Election/Restrictions
in the reply filed on 05/09/2023 Applicants elected, without traverse, the invention of Group II (claims 23-26, directed to nucleic acid arrays).
Applicants further elected (with regard to the species election as set forth on page 4 of the Requirement of 12/09/2022), with traverse, the particular combination that is ICR NOs: 17, 20, 39, 54, 55, 67, 78, 88, 89, 92, 93, 94, 106, 114, 125, 140, 145, 165, 191, 197, 200, 225, 275, 286, 289, 295, 308, 310, 312, 313, 320, 324, 354, 374, 383, 395, 399, 403, 408, 416, 447, 457, 459, 460, 468, 508, 526, 527, 552, 560, 584, 585, 589, 620, 623, 635, 644, 656, 659, 663, 682, 699, 707, 748, 752, 753, 767, 768, 769, 778, 787, 797, 802, 803, 805, 815, 819, 827, 830, 832, 845, 938, 950, 964, 968, 972, 999, 1005, 1029, 1034, 1042, 1048, 1076, 1085, 1087, 1088, 1113, 1128, 1184, 1195, 1200, 1213, 1231, 1234, 1242, 1245, 1252, 1294, 1306, 1309, 1329, 1358, 1361, 1363, 1366, 1368, 1376, 1382, 1410, and 1477 (Applicants have noted that each ICR is provided in the sequence listing with the same SEQ ID NO).
Claims 7-22 remain withdrawn from further consideration pursuant to 37 CFR 1.142(b) as set forth on page 3 of the Office Action of 08/23/2023.
Election was made without traverse in the reply filed on 05/09/2023.
Claim Rejections - 35 USC § 112 – New Matter
The following is a quotation of the first paragraph of 35 U.S.C. 112(a):
(a) IN GENERAL.—The specification shall contain a written description of the invention, and of the manner and process of making and using it, in such full, clear, concise, and exact terms as to enable any person skilled in the art to which it pertains, or with which it is most nearly connected, to make and use the same, and shall set forth the best mode contemplated by the inventor or joint inventor of carrying out the invention.
The following is a quotation of the first paragraph of pre-AIA 35 U.S.C. 112:
The specification shall contain a written description of the invention, and of the manner and process of making and using it, in such full, clear, concise, and exact terms as to enable any person skilled in the art to which it pertains, or with which it is most nearly connected, to make and use the same, and shall set forth the best mode contemplated by the inventor of carrying out his invention.

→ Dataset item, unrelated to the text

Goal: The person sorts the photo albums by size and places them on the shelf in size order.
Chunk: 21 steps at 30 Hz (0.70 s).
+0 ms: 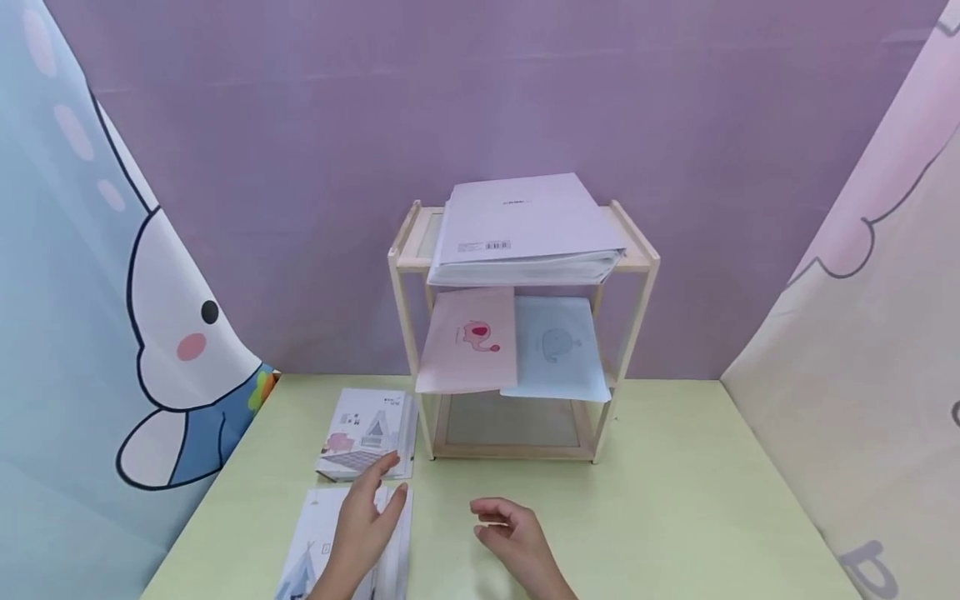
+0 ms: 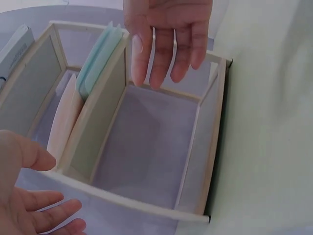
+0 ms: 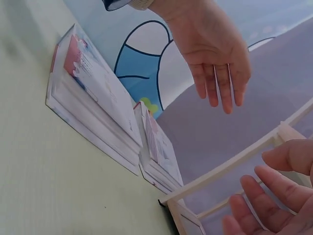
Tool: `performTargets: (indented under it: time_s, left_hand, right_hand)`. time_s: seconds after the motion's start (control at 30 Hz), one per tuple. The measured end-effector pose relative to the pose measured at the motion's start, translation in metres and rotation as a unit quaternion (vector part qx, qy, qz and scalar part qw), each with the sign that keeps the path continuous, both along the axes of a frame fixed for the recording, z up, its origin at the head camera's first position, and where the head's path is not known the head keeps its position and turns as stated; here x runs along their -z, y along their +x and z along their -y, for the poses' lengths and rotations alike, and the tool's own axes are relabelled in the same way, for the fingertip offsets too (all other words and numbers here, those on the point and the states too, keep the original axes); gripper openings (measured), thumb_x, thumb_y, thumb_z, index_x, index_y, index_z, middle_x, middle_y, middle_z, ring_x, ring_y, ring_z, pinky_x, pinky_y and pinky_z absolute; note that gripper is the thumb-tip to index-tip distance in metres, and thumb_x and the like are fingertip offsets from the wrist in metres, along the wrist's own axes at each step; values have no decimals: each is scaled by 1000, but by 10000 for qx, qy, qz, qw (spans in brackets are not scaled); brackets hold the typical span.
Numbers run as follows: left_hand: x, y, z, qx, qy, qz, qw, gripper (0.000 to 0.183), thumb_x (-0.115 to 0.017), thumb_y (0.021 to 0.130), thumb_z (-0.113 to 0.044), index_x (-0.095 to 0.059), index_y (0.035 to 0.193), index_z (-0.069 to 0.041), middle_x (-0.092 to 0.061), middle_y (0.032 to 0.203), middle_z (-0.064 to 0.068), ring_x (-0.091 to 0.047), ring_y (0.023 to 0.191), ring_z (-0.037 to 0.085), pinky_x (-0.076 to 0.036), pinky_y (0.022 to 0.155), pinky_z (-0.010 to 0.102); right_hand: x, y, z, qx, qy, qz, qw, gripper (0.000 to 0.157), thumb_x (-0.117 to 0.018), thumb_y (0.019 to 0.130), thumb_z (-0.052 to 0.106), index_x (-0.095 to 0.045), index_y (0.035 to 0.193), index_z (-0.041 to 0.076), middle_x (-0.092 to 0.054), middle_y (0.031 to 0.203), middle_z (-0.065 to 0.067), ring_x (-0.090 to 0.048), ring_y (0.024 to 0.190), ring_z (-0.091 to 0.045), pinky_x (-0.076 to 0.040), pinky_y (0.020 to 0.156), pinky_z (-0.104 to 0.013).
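Note:
My left hand [image 1: 365, 518] hovers above the white books at the left, its fingers extended and holding nothing. Opposite it, my right hand [image 1: 517, 537] is over the table in front of the shelf, fingers loosely bent and nothing in them. Behind both hands stands a small wooden shelf [image 1: 405, 317]. Its top bears a pile of large white books [image 1: 525, 217]. On the middle tier lie a pink booklet [image 1: 468, 337] with an elephant drawing and a light blue booklet [image 1: 558, 346], side by side. Neither hand touches the shelf.
Left of the shelf lies a thick white book [image 1: 367, 429] with a tent picture. Nearer lies another white book [image 1: 303, 529], partly covered by the left forearm. The pale green table [image 1: 712, 500] meets a purple backdrop [image 1: 300, 167], with printed curtains at both sides.

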<state>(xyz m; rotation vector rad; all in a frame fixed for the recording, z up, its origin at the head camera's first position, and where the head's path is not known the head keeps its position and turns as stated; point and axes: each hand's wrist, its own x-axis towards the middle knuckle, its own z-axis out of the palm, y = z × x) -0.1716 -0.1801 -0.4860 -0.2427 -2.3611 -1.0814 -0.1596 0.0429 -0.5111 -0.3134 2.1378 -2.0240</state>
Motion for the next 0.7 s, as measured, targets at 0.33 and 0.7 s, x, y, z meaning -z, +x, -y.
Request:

Claims 24-26 are rejected under 35 U.S.C. 112(a) or 35 U.S.C. 112 (pre-AIA ), first paragraph, as failing to comply with the written description requirement. The claim(s) contains subject matter which was not described in the specification in such a way as to reasonably convey to one skilled in the relevant art that the inventor or a joint inventor, or for applications subject to pre-AIA 35 U.S.C. 112, the inventor(s), at the time the application was filed, had possession of the claimed invention. This is a new matter rejection.
The instant rejection of claims is relevant to the limitation in the amended claim which requires that the claimed array is suitable to “permit simultaneous identification of the DNA methylation status of” the 120 recites ICRs (where each ICR number is the same SEQ ID NO: from the sequence listing). But the Application as originally filed does not provide for the particular “simultaneous identification” of DNA methylation status, as provided by a particular array of target probes. The rejection is relevant in light of the arguments set forth in Applicants’ Remarks of 06/30/2025, and the Declaration of Catherine Hoyo provided with the response of 06/30/2025, which set forth that some particular oligonucleotide structures are required for the recited functionality of the claims. But the application as originally filed does not set forth any aspects related to the simultaneous identification of particular imprint control regions. The only portion of the specification that may be related to such a limitation is set forth on pages 29-30 of the specification as filed:
In some embodiments, a pattern of methylation of ICRs that is associated with a disease such as autism, early onset liver cancer or other subtype, e.g., hepatocellular- or cholangiocarcinoma, can be developed into a panel. Such a panel of methylation patterns can then be multiplexed and used to detect the presence/absence of disease, or prognosis, for example, if a certain threshold of the number of differentially methylated regions is reached.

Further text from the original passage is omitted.